**Directions for this task:** From the entries below, retype only the lines from the one with "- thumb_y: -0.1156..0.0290" through the one with "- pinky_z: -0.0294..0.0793", exactly as written.

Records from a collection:
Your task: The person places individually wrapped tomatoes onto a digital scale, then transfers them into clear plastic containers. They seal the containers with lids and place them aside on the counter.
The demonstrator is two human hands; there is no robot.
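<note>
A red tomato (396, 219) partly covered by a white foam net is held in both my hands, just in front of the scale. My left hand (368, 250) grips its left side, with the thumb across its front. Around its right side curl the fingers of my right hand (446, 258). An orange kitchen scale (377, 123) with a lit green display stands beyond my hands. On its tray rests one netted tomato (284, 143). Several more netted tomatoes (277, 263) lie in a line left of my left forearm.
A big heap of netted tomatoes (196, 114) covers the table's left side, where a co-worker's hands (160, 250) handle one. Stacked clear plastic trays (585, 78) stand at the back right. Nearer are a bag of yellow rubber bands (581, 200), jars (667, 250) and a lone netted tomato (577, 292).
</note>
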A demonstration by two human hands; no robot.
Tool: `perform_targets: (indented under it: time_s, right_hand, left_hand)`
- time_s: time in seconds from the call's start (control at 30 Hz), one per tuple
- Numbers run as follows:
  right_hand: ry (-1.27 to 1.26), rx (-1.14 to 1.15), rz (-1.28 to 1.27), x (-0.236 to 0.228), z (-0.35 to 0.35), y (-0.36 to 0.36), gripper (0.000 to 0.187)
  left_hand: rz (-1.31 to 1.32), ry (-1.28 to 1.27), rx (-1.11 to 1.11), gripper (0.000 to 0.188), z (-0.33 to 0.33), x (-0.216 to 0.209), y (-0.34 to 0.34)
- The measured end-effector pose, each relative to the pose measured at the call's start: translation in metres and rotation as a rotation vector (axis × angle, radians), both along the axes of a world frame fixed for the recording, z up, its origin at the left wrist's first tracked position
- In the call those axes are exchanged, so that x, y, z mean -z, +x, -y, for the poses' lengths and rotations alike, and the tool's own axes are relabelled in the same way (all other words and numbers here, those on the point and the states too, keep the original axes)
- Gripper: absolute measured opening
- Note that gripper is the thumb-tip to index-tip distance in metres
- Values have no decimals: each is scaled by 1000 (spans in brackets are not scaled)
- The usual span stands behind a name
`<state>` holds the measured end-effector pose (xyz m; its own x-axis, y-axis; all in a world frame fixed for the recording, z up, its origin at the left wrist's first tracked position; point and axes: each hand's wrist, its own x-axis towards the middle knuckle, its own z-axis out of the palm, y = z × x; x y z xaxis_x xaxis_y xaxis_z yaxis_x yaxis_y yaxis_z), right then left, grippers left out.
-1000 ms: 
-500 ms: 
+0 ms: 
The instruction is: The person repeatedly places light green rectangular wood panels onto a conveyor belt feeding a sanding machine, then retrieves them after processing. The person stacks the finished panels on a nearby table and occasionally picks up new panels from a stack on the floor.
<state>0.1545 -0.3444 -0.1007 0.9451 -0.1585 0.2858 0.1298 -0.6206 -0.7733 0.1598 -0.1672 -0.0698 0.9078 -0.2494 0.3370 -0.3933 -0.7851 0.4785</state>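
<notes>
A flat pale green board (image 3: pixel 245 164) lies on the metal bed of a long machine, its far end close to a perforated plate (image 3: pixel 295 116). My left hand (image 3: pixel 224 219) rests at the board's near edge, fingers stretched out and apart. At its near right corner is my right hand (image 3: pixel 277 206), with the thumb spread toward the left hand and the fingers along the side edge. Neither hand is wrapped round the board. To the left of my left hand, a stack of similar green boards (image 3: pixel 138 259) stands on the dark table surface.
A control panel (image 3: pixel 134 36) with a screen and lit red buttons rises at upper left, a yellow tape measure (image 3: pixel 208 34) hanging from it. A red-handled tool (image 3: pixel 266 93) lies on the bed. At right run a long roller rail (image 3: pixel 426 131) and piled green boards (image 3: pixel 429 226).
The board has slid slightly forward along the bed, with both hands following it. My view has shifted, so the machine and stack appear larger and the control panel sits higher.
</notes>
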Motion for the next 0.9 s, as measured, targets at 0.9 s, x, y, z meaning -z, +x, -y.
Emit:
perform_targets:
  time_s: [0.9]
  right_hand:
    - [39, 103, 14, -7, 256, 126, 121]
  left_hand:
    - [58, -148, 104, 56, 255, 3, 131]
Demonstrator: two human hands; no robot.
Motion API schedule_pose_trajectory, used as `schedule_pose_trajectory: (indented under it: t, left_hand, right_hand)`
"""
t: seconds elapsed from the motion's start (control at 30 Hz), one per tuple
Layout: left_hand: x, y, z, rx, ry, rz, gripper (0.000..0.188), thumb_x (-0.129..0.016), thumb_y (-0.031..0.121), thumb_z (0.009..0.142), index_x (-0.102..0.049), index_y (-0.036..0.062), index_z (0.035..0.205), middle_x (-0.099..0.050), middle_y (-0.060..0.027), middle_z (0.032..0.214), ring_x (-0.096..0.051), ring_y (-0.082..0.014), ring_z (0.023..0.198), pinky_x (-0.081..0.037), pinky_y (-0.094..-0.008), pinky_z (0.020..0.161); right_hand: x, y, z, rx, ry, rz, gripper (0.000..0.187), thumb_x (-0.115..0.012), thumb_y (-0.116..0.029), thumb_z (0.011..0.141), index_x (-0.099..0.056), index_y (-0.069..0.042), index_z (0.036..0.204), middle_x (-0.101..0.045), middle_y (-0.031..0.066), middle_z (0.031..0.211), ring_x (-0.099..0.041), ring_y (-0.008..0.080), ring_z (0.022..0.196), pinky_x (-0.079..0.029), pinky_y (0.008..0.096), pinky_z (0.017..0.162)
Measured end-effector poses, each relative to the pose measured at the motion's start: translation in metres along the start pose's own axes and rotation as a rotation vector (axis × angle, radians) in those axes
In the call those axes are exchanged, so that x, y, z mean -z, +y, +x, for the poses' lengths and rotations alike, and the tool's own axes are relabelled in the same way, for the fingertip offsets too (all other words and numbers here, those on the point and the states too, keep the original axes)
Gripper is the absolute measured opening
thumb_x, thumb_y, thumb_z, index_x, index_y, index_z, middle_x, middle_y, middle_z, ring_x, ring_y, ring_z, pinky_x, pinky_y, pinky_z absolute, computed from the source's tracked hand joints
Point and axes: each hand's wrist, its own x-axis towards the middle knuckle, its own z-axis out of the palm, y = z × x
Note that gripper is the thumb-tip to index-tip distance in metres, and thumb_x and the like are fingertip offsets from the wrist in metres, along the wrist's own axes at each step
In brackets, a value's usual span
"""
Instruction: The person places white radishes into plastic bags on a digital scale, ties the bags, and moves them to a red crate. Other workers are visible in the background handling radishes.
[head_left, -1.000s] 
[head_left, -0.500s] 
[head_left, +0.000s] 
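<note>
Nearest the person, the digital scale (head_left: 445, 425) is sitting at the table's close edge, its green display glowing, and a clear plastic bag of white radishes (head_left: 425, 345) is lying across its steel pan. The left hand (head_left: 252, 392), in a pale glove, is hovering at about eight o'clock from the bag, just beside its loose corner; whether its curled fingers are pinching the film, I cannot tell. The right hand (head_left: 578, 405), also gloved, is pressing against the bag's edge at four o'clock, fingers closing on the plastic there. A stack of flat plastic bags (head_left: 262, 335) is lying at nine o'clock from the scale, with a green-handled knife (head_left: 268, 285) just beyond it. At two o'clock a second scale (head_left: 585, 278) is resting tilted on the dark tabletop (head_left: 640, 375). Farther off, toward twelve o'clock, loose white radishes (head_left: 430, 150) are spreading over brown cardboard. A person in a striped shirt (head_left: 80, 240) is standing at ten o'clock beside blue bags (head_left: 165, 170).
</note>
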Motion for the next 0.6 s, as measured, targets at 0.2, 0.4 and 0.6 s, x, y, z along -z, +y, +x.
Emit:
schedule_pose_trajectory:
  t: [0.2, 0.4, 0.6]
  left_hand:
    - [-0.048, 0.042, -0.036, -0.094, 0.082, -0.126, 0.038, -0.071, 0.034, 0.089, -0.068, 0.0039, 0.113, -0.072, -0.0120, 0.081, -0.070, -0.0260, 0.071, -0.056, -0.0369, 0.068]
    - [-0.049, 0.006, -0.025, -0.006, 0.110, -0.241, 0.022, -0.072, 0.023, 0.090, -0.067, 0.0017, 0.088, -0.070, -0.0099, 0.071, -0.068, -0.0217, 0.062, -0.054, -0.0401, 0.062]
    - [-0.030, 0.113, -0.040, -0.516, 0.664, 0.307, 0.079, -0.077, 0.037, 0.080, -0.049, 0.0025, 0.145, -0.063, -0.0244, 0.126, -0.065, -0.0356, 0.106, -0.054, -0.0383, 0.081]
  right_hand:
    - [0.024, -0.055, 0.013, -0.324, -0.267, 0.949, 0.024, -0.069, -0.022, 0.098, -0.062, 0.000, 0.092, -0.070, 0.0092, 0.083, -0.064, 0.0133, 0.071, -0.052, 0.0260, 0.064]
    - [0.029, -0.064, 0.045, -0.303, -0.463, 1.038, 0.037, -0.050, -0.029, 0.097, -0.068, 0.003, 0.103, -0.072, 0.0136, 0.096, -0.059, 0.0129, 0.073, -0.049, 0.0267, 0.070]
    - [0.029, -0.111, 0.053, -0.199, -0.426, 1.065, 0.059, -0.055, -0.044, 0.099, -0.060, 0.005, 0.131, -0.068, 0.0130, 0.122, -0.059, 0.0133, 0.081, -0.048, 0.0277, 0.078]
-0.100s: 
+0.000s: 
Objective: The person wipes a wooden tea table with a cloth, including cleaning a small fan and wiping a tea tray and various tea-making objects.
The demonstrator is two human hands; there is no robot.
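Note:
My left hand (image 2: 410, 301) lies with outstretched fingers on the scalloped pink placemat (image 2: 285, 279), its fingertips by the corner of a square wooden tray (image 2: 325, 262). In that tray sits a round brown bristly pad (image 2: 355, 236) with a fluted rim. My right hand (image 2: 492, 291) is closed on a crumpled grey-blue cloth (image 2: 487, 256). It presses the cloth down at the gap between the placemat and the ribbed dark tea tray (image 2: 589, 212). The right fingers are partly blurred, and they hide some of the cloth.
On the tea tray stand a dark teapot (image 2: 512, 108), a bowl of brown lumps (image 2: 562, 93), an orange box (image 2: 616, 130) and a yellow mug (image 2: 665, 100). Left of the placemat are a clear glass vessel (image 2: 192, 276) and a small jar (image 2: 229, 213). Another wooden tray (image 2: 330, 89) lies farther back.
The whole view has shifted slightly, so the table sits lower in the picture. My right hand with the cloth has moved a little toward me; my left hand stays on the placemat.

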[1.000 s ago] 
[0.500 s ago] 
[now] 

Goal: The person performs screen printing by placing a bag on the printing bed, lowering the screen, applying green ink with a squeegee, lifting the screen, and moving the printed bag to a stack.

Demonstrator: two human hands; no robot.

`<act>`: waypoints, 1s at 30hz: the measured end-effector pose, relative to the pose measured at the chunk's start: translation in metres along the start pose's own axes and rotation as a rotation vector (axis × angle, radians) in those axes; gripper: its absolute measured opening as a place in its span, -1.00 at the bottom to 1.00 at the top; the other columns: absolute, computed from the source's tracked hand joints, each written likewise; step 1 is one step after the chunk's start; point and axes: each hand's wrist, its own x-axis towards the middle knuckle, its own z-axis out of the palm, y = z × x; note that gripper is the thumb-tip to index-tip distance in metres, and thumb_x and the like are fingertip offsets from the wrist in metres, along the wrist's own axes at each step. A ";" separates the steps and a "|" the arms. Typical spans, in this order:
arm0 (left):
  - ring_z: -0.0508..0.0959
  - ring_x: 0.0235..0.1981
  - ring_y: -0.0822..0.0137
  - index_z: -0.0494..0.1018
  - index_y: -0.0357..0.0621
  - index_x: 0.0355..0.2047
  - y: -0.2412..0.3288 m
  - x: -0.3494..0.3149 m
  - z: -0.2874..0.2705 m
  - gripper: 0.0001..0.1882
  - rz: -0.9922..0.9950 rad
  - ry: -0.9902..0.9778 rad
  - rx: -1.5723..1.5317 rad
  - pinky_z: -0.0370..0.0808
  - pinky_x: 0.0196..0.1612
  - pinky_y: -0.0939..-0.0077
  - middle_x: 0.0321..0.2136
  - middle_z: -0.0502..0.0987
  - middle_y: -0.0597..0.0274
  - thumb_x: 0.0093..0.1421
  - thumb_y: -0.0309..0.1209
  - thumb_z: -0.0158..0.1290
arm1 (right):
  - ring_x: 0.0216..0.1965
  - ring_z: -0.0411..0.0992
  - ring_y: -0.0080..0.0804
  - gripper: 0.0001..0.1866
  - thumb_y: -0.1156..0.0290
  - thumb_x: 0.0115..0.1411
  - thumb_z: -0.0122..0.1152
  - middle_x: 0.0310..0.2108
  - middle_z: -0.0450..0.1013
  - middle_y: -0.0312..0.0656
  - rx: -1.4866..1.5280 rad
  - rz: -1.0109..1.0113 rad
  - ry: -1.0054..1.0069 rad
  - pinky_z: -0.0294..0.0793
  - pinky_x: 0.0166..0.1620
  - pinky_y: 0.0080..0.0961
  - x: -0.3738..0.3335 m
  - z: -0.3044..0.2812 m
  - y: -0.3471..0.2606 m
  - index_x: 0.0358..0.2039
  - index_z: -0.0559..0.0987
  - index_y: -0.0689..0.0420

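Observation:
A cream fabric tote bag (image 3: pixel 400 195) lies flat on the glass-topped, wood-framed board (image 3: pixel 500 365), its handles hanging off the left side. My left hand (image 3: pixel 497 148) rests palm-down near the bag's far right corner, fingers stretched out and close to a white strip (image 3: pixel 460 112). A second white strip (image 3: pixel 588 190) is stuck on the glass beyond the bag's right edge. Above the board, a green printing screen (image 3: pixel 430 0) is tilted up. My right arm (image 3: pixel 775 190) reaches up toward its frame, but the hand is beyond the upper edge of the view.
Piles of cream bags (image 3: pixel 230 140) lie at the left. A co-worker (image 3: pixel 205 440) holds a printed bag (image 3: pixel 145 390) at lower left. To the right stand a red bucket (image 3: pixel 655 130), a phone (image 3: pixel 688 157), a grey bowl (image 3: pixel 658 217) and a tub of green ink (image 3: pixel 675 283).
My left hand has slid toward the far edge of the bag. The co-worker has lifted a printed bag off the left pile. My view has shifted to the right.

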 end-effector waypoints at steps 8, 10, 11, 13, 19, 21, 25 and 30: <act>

**Response for this exercise:**
  - thumb_y: -0.1156..0.0290
  - thumb_x: 0.0115..0.1411
  - thumb_z: -0.0122..0.1152
  - middle_x: 0.0310..0.2108
  - middle_z: -0.0450..0.1013
  - middle_y: -0.0312..0.0656
  - rx: -1.4866..1.5280 rad
  - rz: -1.0109..1.0113 rad
  - ry: -1.0054..1.0069 rad
  - pinky_z: -0.0294..0.0793

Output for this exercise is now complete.